Dataset extract.

◆ ◆ ◆

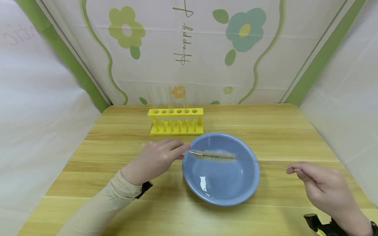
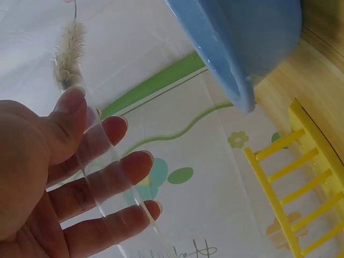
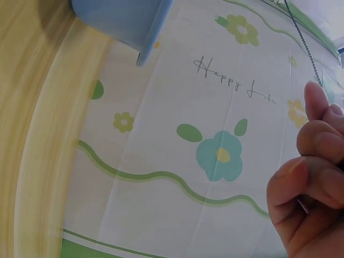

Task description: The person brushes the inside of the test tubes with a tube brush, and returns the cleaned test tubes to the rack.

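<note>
In the head view my left hand [image 1: 155, 160] grips a clear glass test tube [image 2: 112, 166] near its mouth, above the left rim of a blue basin [image 1: 224, 196]. The left wrist view shows the thumb pressing the glass against the fingers. A test tube brush [image 1: 220, 156] with pale bristles has its tip in the tube's mouth, while most of the bristles lie outside, over the basin. At the right, my right hand [image 1: 326, 185] pinches the end of the brush's twisted wire handle [image 1: 273, 164] between thumb and curled fingers.
Behind the basin stands a yellow test tube rack [image 1: 177, 132] with three clear tubes [image 1: 169, 98] upright in it. The wooden table [image 1: 265, 124] is bordered by white cloth walls [image 1: 200, 75] with flower prints. Each wrist carries a black camera mount.
</note>
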Motion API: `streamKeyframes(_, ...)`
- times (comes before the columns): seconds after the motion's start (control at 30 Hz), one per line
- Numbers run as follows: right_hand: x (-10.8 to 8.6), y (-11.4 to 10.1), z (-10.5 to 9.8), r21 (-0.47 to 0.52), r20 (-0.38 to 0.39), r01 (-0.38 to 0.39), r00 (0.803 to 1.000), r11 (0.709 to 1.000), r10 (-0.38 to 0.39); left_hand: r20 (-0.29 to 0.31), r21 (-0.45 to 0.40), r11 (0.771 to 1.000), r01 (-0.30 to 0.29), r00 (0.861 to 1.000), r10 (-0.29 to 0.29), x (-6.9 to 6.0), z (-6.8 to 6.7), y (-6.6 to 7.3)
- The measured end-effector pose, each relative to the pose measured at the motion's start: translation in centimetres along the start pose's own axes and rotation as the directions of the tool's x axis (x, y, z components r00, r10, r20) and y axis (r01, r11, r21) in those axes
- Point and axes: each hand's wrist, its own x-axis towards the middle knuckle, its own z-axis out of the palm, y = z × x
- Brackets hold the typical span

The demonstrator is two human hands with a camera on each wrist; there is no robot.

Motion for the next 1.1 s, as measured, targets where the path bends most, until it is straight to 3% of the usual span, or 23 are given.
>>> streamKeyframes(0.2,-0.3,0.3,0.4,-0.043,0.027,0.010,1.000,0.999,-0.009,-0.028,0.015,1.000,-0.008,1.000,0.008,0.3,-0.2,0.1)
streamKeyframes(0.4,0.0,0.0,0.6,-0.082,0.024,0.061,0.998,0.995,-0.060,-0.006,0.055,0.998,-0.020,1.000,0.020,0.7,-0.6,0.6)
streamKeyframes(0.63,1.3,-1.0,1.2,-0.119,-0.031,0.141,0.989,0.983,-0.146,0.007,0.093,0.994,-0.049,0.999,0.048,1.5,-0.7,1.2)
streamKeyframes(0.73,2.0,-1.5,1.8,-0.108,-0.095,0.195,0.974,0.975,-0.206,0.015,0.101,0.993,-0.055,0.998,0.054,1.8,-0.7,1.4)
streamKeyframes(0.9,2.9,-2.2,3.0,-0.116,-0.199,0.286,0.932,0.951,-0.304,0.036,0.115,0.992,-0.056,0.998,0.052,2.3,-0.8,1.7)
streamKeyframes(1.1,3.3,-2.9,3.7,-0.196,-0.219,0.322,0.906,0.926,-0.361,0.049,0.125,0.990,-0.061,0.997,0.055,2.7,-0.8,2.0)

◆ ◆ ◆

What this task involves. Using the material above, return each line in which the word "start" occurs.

Result of this task.
- times (comes before the columns): seconds after the motion's start (control at 30 Hz), one per line
- The measured end-effector pose, each relative to the pose measured at the motion's start: translation in centimetres along the start pose's own axes and rotation as the directions of the tool's x axis (x, y, z components r00, r10, r20) and y axis (r01, r11, r21) in those axes

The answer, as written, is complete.